Your assignment: Each entry must appear in the answer exactly as given.
[[ Records provided open ]]
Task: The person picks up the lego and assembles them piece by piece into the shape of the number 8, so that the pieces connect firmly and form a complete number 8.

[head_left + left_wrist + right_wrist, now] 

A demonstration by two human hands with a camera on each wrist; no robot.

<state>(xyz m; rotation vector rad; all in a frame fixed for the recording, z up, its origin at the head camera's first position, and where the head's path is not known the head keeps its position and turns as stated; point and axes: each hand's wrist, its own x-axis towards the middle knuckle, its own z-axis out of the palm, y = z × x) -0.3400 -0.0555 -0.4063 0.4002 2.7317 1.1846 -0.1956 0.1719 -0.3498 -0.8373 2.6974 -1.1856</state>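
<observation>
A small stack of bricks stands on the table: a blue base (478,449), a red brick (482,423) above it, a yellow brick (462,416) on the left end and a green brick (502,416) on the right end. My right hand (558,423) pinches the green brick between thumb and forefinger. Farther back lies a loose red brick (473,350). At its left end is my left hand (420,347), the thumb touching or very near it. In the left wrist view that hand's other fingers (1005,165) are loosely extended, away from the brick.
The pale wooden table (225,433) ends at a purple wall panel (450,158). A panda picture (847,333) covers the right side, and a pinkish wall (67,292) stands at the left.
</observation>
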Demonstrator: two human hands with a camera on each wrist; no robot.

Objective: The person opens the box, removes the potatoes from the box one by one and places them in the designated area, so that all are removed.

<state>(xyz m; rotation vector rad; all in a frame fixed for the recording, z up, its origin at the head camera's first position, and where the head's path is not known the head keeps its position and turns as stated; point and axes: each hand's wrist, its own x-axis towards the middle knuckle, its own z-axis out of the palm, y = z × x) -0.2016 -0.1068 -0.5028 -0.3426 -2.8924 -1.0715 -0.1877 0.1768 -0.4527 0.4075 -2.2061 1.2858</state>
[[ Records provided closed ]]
Response to the exercise:
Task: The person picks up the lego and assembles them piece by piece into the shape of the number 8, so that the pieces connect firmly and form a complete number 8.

[head_left + left_wrist + right_wrist, now] 

A demonstration by two human hands with a camera on each wrist; no robot.

<state>(xyz m; rotation vector rad; all in a frame fixed for the recording, z up, its origin at the head camera's first position, and where the head's path is not known the head keeps its position and turns as stated; point and axes: each hand's wrist, its own x-axis towards the middle knuckle, its own z-axis out of the palm, y = z × x) -0.3400 -0.0555 -0.4063 0.4002 2.7317 1.1846 -0.1956 0.1719 -0.3498 -0.8373 2.6974 -1.1856</state>
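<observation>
A small stack of bricks stands on the table: a blue base (478,449), a red brick (482,423) above it, a yellow brick (462,416) on the left end and a green brick (502,416) on the right end. My right hand (558,423) pinches the green brick between thumb and forefinger. Farther back lies a loose red brick (473,350). At its left end is my left hand (420,347), the thumb touching or very near it. In the left wrist view that hand's other fingers (1005,165) are loosely extended, away from the brick.
The pale wooden table (225,433) ends at a purple wall panel (450,158). A panda picture (847,333) covers the right side, and a pinkish wall (67,292) stands at the left.
</observation>
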Demonstrator: two human hands with a camera on each wrist; no robot.

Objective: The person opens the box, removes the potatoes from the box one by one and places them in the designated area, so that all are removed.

<state>(xyz m; rotation vector rad; all in a frame fixed for the recording, z up, its origin at the head camera's first position, and where the head's path is not known the head keeps its position and turns as stated; point and axes: each hand's wrist, its own x-axis towards the middle knuckle, its own z-axis out of the palm, y = z × x) -0.2016 -0.1068 -0.5028 -0.3426 -2.8924 -1.0715 -0.1877 0.1768 -0.4527 0.4075 -2.2061 1.2858</state>

Nothing further is required for this answer.